Scegliere.

Tutta la nostra vita si basa sulla scelta. Scegliamo in continuazione,
a diversi livelli. Scegliamo tra bianco e nero, tra un fiore e un altro,
tra ciò che ci piace e ciò che non ci piace, tra idee e credenze,
accettandone alcune e rifiutandone altre. Tutta la nostra struttura
mentale si costruisce così sul processo di scelta, sullo sforzo continuo
di scegliere, distinguere, scartare, accettare o rifiutare.
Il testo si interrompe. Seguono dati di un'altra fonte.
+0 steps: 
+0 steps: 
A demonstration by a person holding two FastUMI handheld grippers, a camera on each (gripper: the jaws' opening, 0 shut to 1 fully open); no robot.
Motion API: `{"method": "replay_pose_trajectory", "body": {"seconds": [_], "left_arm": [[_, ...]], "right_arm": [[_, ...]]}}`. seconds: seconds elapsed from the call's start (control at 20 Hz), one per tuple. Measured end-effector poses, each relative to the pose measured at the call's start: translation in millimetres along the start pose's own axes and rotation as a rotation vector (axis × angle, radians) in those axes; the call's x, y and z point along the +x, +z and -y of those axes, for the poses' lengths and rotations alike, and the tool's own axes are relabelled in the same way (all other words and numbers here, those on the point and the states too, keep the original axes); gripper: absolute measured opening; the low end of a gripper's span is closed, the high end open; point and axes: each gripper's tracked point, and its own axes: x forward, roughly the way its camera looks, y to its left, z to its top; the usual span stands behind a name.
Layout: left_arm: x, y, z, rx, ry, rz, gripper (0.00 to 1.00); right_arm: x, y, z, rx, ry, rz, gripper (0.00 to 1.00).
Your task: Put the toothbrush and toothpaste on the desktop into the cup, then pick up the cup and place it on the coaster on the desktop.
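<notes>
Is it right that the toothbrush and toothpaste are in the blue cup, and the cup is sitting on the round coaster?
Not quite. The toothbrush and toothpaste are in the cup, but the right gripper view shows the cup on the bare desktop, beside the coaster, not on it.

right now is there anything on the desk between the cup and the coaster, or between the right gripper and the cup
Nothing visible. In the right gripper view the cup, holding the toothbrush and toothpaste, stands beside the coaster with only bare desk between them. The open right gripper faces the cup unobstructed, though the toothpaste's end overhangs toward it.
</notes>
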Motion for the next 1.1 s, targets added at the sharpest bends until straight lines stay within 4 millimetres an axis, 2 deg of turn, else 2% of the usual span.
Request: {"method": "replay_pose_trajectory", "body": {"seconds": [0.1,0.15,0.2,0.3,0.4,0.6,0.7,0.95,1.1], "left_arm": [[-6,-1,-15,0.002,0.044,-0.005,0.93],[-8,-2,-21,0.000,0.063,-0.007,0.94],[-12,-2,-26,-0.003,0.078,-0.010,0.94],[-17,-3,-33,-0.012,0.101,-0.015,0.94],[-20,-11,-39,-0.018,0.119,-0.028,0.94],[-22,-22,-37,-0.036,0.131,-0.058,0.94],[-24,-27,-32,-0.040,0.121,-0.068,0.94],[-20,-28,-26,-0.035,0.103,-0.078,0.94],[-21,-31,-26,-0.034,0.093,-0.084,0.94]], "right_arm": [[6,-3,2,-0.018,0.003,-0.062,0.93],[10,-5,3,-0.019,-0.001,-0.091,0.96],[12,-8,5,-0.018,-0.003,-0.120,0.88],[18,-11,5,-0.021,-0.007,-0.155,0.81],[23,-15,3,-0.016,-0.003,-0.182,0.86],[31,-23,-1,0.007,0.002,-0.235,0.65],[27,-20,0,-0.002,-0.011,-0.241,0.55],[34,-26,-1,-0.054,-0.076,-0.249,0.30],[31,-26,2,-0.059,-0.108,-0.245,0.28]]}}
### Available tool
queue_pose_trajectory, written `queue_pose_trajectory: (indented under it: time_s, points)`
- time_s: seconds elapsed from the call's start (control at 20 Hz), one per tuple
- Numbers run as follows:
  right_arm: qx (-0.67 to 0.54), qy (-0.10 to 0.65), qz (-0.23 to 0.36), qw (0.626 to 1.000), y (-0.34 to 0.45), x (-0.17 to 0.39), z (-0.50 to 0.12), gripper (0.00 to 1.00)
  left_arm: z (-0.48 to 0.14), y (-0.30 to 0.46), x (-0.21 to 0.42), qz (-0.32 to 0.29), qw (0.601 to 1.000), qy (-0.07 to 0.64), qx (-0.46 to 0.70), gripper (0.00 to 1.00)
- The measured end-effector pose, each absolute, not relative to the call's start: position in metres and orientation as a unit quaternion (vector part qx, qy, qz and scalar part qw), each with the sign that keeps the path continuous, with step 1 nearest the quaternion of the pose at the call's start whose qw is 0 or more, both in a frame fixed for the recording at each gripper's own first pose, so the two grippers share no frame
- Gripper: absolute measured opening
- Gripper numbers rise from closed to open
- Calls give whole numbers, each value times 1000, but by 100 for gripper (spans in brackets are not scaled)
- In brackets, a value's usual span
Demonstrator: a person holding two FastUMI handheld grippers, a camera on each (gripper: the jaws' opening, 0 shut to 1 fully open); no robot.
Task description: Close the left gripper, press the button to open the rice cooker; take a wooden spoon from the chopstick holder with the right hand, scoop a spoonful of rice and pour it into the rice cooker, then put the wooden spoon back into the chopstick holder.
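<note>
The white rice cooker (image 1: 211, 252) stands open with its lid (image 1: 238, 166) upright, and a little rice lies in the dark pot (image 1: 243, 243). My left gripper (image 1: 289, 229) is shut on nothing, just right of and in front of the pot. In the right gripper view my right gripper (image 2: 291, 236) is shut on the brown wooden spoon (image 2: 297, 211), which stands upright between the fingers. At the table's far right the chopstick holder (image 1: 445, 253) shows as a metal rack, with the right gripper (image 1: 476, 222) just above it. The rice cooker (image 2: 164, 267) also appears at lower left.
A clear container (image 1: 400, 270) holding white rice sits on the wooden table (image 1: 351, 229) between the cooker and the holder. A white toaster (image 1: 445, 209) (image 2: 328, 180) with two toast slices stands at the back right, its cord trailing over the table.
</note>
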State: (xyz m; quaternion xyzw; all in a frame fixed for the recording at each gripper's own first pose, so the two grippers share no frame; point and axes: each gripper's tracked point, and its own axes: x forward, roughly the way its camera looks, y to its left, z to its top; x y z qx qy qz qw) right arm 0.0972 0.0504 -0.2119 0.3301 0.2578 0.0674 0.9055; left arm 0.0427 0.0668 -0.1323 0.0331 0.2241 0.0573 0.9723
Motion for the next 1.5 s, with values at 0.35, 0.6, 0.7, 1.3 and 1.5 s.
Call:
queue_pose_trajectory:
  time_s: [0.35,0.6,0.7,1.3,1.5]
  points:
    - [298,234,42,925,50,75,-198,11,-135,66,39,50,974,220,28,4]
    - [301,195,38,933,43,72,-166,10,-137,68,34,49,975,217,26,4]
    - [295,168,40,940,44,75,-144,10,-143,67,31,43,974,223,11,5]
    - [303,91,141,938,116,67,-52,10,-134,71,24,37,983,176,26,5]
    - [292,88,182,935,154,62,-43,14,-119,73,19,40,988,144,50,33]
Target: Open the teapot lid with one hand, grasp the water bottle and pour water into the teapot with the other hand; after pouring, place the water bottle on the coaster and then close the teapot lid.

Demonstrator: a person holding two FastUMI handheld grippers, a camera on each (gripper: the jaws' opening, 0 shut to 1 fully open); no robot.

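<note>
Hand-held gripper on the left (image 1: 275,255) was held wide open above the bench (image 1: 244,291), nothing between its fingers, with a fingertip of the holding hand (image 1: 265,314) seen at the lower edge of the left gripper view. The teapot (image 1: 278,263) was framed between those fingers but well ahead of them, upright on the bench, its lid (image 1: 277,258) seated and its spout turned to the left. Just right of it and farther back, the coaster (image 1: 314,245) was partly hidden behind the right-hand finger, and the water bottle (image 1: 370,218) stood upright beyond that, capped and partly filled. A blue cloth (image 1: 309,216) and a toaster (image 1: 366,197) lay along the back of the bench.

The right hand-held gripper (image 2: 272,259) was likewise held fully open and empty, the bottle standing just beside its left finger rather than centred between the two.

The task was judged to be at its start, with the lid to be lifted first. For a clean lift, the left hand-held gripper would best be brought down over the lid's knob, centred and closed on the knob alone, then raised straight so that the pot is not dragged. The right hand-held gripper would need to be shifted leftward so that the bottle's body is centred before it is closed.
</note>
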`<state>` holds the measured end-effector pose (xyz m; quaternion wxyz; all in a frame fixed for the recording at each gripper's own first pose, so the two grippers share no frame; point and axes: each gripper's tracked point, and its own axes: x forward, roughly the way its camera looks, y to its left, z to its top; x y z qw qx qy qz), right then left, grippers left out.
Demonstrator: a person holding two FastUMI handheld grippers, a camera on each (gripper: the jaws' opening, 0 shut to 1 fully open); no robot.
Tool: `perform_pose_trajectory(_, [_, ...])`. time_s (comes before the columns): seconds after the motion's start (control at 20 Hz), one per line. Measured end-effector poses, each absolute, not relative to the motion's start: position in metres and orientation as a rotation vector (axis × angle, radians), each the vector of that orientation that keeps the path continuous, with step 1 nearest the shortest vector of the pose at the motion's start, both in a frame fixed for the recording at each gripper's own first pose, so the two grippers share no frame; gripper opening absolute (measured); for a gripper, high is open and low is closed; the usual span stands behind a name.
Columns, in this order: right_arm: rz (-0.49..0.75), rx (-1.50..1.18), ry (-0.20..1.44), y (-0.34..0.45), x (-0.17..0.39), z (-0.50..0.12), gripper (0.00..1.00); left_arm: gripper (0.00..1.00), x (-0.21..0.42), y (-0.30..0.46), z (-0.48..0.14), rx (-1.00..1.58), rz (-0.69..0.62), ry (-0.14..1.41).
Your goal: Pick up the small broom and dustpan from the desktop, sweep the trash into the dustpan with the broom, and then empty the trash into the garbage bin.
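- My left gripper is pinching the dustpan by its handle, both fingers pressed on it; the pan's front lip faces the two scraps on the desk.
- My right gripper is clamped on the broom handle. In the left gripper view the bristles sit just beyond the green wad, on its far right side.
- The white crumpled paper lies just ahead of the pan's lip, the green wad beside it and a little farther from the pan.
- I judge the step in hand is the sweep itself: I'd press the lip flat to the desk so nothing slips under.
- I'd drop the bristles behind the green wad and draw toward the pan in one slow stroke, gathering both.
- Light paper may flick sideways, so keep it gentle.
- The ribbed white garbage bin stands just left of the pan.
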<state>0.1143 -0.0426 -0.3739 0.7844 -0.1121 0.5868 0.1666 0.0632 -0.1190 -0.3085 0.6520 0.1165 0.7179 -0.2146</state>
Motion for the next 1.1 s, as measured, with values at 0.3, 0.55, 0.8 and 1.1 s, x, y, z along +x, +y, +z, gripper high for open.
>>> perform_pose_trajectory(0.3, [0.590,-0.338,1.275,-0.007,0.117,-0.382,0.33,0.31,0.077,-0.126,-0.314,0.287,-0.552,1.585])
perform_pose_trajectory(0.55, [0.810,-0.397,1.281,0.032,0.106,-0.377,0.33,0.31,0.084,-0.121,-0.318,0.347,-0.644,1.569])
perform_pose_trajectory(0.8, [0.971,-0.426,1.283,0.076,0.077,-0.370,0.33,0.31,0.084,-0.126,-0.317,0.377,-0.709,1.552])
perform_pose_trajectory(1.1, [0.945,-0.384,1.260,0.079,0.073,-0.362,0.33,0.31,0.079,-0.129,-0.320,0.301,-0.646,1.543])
E’ un processo che richiede una continua lotta, uno sforzo costante.
Non c’è mai comprensione diretta, ma sempre il tedioso processo
dell’accumulo, di una discriminazione basata soltanto sulla memoria, sulle conoscenze accumulate,
e di qui lo sforzo di fare continuamente scelte.
“Libertà totale”– Krishnamurti. 

Ben lo sappiamo no? Scelta e tempi di consegna determinano l’andazzo. Oggi ho aperto un ottimo bianco: “Funambolo”. Mi sembra in linea con il mio solito camminare sul crinale sempre strizzata tra la paura e il desiderio di precipitare. Così è per tutti credo. Specialmente in agosto tra le cicale che squarciano i silenzi dei sonnellini pomeridiani.